Worldwide, other tests for diagnosing HME/HGE are available, and those tests are not commonly used due to cost and the sporadic and rare occurrence of the infection; serology tests include the indirect fluorescent antibody (IFA) which is considered by USA-CDC as the reference standard, and enzyme-linked immunosorbent assays and Western immunoblotting [6]. However, the use of serological tests must be done with caution; in the first week it may return as negative, and it cannot differentiate the species. Also, IgG IFA assays should be performed on paired acute and convalescent serum samples collected 2 - 4 weeks apart to demonstrate evidence of a fourfold increase, or a seroconversion [7]. Detection of the organisms with polymerase chain reaction (PCR) assay is now becoming widely acceptable, negative results do not rule out the diagnosis, and PCR is helpful in the first week of illness. PCR is a promising method for diagnosing Ehrlichia early in the course of the infection [8].

Some patients suffering from Ehrlichiosis develop neutropenia, relative lymphopenia, and/or thrombocytopenia, and atypical lymphocytes, the CBC of our patient had minimal transient neutropenia on follow-up.

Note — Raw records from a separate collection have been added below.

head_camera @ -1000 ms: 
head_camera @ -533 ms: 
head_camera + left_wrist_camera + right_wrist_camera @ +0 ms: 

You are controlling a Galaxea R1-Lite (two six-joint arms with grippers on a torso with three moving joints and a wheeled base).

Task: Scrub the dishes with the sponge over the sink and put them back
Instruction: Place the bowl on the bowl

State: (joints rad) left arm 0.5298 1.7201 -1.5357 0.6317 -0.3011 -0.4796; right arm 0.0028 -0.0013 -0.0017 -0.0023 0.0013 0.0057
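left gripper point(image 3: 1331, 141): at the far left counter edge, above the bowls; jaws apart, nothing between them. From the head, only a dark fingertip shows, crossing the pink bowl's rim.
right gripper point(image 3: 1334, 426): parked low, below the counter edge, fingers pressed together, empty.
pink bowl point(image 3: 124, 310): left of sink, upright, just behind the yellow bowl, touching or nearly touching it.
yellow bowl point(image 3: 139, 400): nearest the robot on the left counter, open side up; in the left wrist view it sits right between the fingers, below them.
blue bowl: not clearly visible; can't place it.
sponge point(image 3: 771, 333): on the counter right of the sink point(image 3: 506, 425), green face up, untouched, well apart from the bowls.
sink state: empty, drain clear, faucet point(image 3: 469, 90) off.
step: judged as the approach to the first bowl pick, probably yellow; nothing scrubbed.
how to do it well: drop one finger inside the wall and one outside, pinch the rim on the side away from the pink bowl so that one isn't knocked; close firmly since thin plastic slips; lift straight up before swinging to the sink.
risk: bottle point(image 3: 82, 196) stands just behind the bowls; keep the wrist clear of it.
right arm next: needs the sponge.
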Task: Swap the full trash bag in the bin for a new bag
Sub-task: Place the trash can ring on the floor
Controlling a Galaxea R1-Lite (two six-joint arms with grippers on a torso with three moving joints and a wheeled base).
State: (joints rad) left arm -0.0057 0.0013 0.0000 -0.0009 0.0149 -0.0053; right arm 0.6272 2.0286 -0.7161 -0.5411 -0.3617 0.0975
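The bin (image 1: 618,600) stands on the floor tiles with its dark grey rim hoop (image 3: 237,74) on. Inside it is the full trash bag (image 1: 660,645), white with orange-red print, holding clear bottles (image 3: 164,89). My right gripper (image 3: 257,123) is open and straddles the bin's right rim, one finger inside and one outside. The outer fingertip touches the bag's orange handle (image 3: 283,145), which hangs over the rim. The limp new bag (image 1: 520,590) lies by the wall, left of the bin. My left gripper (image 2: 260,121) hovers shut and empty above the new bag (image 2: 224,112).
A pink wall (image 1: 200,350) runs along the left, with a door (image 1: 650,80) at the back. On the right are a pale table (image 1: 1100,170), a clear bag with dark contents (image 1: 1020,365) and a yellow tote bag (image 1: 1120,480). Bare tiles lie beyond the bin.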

Her CRP was elevated to 214 mg /dl on ICU admission then was normalizing, and ESR was normal all through her illness (maximum was 20). Our patient did not have hyponatremia, as reported in a review, where 40% of patients were found to have had a sodium level < 130 mEq/L [9]. Serum transaminases were moderately elevated in our patient (154 iu/dl), as reported in about 86% of patients [10]. A Lumbar puncture was necessary for the patient, especially with her neurological symptoms’ presentation of fever, severe headache, seizures, and come.

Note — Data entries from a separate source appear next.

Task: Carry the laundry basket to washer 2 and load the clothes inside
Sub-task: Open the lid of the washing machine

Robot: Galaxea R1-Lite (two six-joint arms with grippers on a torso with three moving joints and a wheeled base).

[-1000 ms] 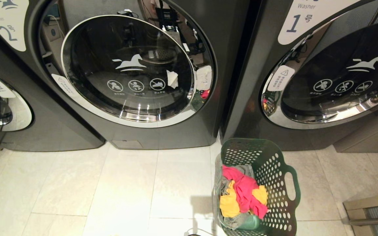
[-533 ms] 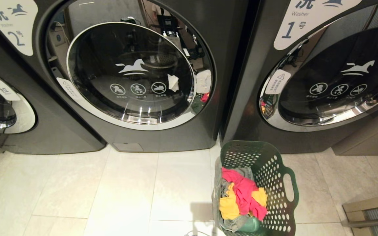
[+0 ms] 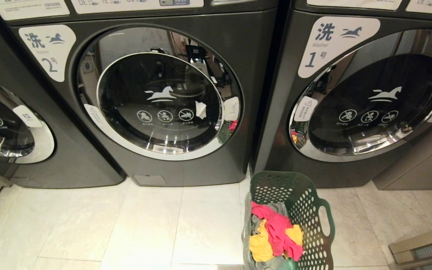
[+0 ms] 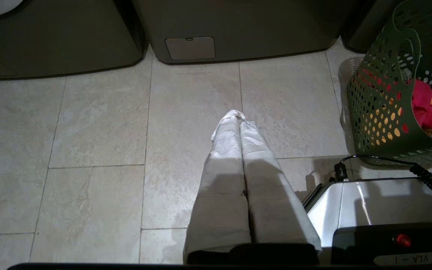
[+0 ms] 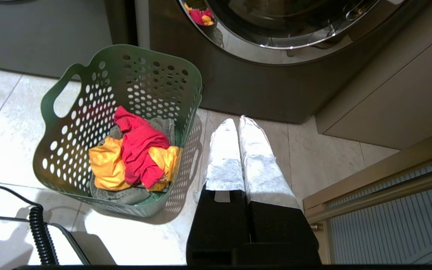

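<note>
The dark green laundry basket [image 3: 306,202] [image 5: 88,112] [image 4: 384,112] stands on the tiled floor at the foot of the gap between two washers. In it lie clothes [image 3: 276,236] [image 5: 137,157]: a red piece, yellow pieces, grey denim. Washer 2 [image 3: 156,105] is straight ahead, its round chrome-rimmed door closed. My left gripper [image 4: 239,118] hangs shut and empty over bare tiles, left of the basket. My right gripper [image 5: 237,123] hangs shut and empty beside the basket's right wall. Neither arm shows in the head view.
Washer 1 [image 3: 369,101] stands right of washer 2, a third machine [image 3: 6,127] at the far left. A beige cabinet and a ribbed panel [image 5: 396,217] flank the right. My own base with a coiled cable [image 4: 381,210] sits close behind the basket.
The head view has tilted upward: washers and basket have slid down the picture and the control panels have come into sight. Nothing on the floor has moved.
</note>
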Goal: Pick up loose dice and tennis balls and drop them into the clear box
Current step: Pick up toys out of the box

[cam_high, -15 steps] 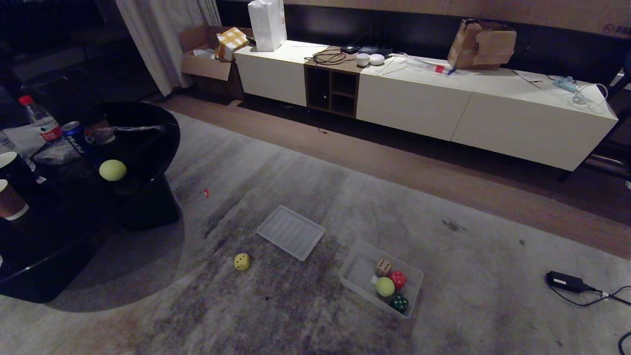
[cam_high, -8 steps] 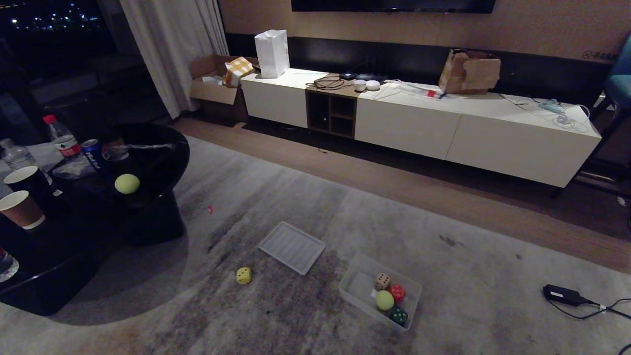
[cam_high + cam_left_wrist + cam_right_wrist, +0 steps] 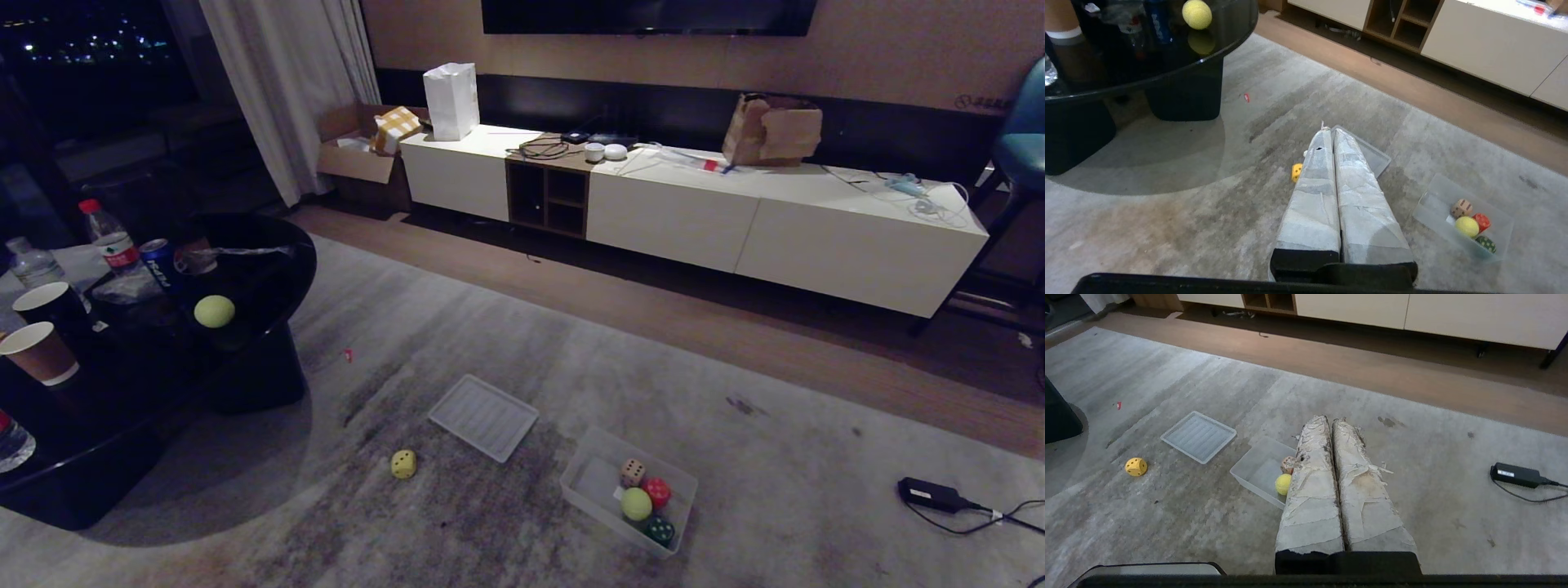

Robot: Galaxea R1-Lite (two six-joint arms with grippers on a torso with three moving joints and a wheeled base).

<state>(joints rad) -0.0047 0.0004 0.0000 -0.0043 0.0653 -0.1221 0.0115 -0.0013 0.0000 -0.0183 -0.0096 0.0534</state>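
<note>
Two loose pieces remained: a fuzzy yellow-green tennis ball (image 3: 214, 311) on the glossy black round table (image 3: 269, 245), likely light, springy and prone to rolling, best pinched across its middle; and a yellow rounded-corner die (image 3: 402, 464) on the grey carpet, probably stiff and light, best gripped on opposite flat faces. Further right, the clear plastic box (image 3: 588, 457) held a tennis ball and three dice. The left gripper (image 3: 1329, 132) and right gripper (image 3: 1331, 421) hung empty, fingers pressed together.
</note>
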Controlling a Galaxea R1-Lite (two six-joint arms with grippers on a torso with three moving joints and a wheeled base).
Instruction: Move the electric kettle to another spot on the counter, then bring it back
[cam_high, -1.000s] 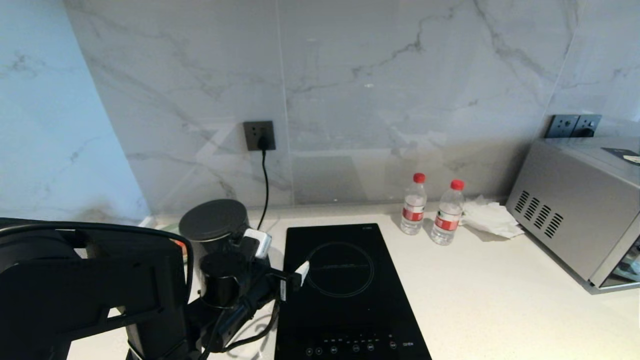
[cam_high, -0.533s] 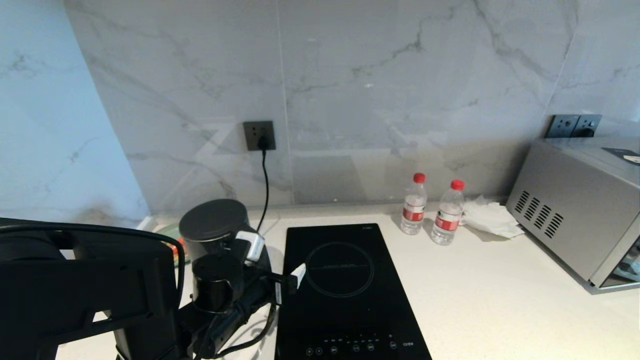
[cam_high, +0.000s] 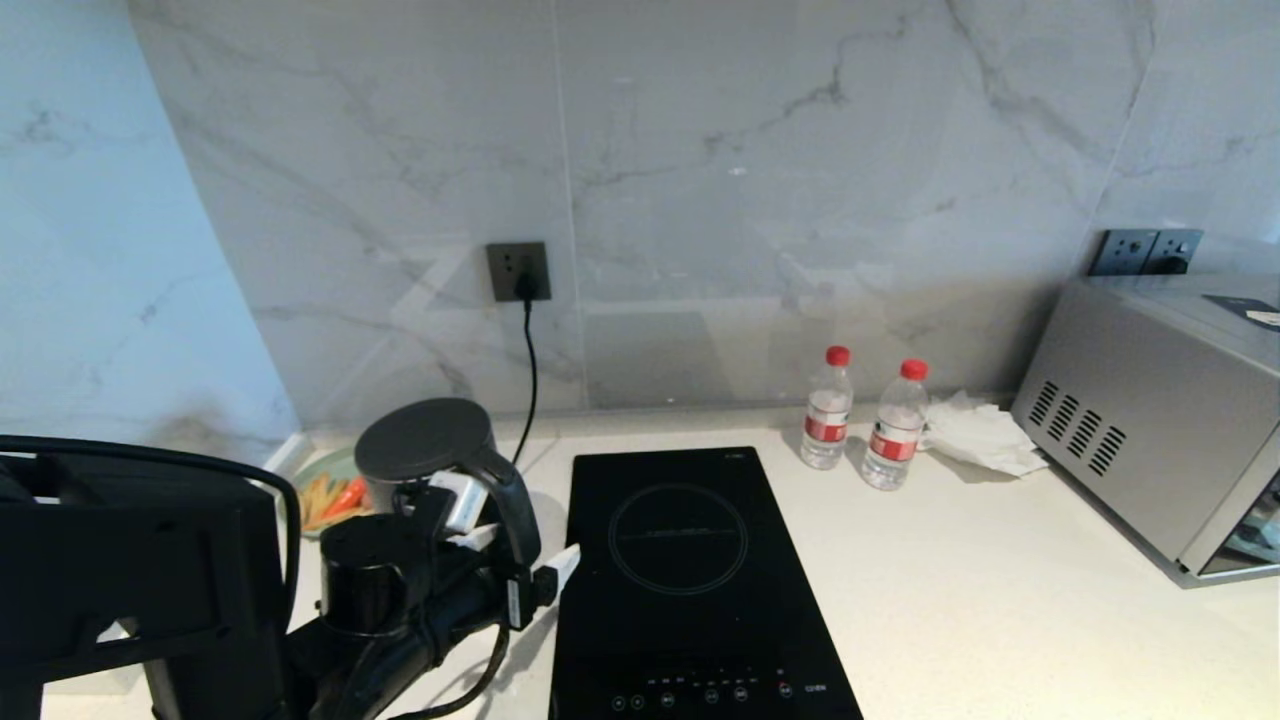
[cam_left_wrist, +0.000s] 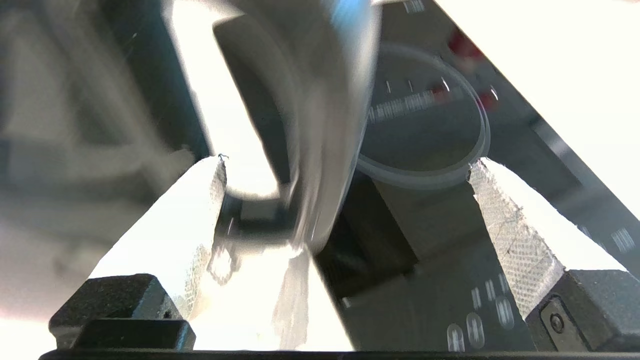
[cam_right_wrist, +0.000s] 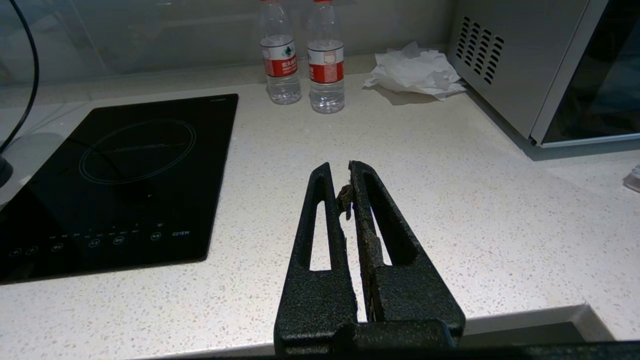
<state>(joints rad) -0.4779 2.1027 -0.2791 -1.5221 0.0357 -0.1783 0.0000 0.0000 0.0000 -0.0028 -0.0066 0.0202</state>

Our patient was preceded by two cases (though we did not have enough data on both of them, similar in presentation and one died in another hospital, both were described as having suspected meningitis, skin rash, and ticks were suspected to be the cause of illness, the small village gossiped about ticks and tick-borne diseases that they had in their village). This piece of medical history must always draw attention to the fact that something different from the usual sepsis is happening.

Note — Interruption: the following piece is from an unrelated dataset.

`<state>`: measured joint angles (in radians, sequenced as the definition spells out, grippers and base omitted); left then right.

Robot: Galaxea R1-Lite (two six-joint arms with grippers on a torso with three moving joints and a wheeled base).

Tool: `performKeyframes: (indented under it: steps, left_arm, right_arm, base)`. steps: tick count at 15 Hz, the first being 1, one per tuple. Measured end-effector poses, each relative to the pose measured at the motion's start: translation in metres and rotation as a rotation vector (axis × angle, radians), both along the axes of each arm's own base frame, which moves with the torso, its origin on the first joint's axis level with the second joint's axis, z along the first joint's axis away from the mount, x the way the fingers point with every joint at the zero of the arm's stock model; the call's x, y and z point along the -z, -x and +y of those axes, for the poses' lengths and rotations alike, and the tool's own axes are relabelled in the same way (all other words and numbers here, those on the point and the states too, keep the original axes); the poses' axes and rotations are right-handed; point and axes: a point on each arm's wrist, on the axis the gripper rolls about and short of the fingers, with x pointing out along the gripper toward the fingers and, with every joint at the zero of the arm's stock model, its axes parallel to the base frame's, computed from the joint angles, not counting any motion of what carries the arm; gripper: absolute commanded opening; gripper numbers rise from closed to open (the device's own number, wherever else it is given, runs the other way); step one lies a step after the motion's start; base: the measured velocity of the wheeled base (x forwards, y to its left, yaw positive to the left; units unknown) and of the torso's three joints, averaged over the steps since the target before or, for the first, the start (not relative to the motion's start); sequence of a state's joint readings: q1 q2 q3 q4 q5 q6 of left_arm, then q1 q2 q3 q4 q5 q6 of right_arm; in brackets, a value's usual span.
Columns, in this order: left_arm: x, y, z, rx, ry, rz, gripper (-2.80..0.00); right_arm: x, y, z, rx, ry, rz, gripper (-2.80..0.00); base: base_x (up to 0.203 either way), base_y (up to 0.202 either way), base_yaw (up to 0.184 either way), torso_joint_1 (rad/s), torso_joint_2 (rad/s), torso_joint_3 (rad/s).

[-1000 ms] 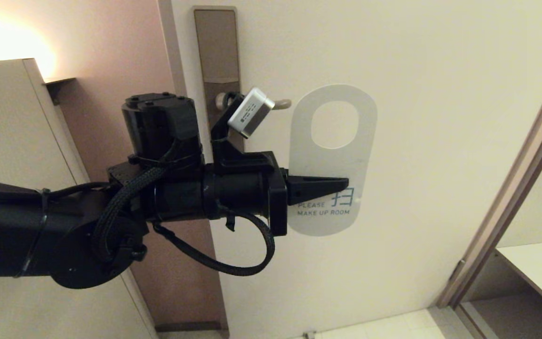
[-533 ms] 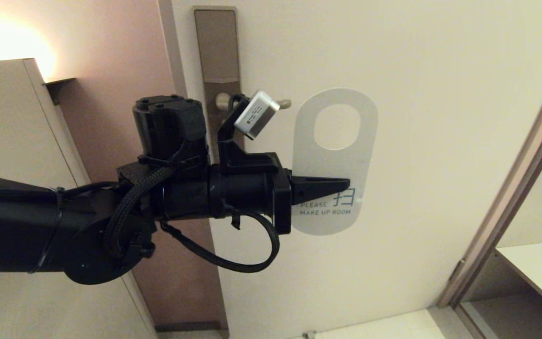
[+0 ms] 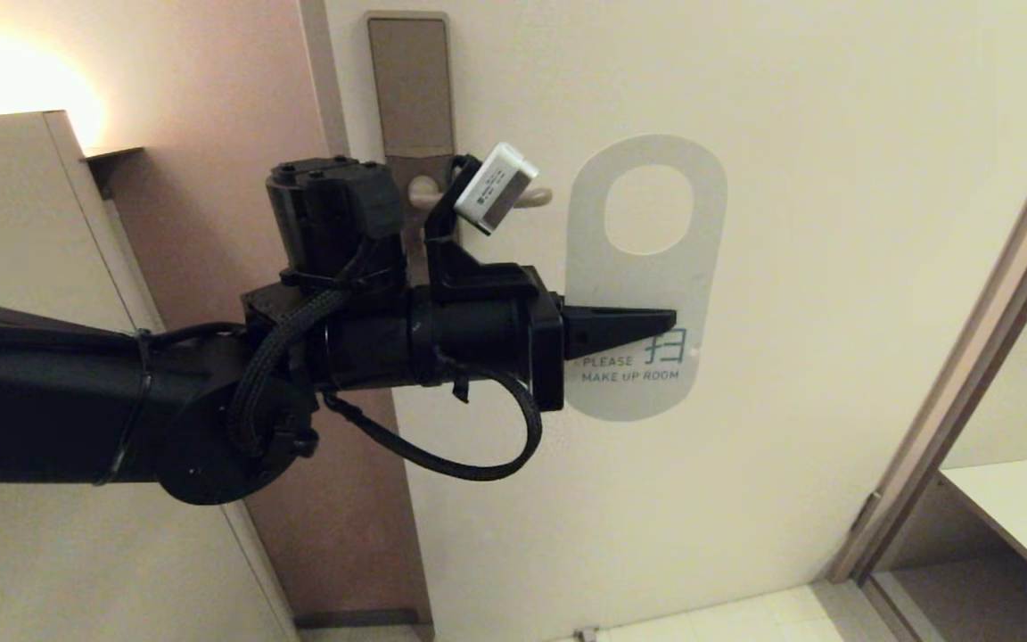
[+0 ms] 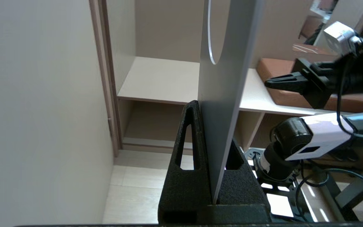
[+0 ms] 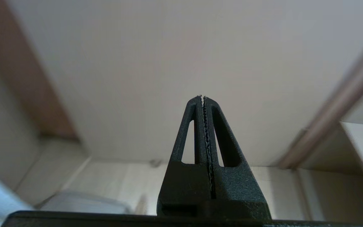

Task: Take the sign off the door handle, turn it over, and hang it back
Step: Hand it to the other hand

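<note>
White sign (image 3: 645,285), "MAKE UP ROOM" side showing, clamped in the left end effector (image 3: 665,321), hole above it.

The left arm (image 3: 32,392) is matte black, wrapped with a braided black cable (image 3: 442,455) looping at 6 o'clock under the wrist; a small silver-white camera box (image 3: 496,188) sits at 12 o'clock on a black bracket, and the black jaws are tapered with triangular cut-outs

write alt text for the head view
The left gripper is shut on a white door sign reading PLEASE MAKE UP ROOM, held upright against a pale door, beside and clear of the door handle.
</note>
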<state>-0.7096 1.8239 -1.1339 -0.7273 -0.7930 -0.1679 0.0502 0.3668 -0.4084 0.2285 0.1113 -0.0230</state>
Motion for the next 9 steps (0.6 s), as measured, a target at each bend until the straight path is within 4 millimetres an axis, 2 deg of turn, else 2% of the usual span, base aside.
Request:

Our patient was started on Doxycycline 100 mg twice daily. She had a swift response and recovered from her coma within 48 hours. Doxycycline was administered by NGT due to the unavailability of the parenteral form. She was discharged home a week later continuing her doxycycline for two weeks. A week later as an outpatient, she could walk, though with an unsteady gait, verbalizes, and could communicate her residual symptoms and concerns. Doxycycline can be administered intravenously in patients who are very sick and are unable to tolerate oral medications, and orally in mild to moderate cases who can tolerate pills. The dose is usually 100 mg every 12 hours for a duration of 7 to 10 days or continued for 3 to 5 days after the resolution of fever in adults or 7 to 14 days in children. For patients who are intolerant or have a severe allergy to doxycycline, rifampin and chloramphenicol are alternative treatment options [11].

4. Conclusion

Human Ehrlichiosis may occur in Jordan likewise other parts of the world. Paying attention to the epidemiological history and patients’ history, evolution of symptoms, and physical findings are strongly clued to enlist human Ehrlichiosis among the major differential diagnoses in such a scenario. Proper laboratory investigations aid in documenting the diagnosis.

Conflicts of Interest

No conflict of interest for all authors was declared.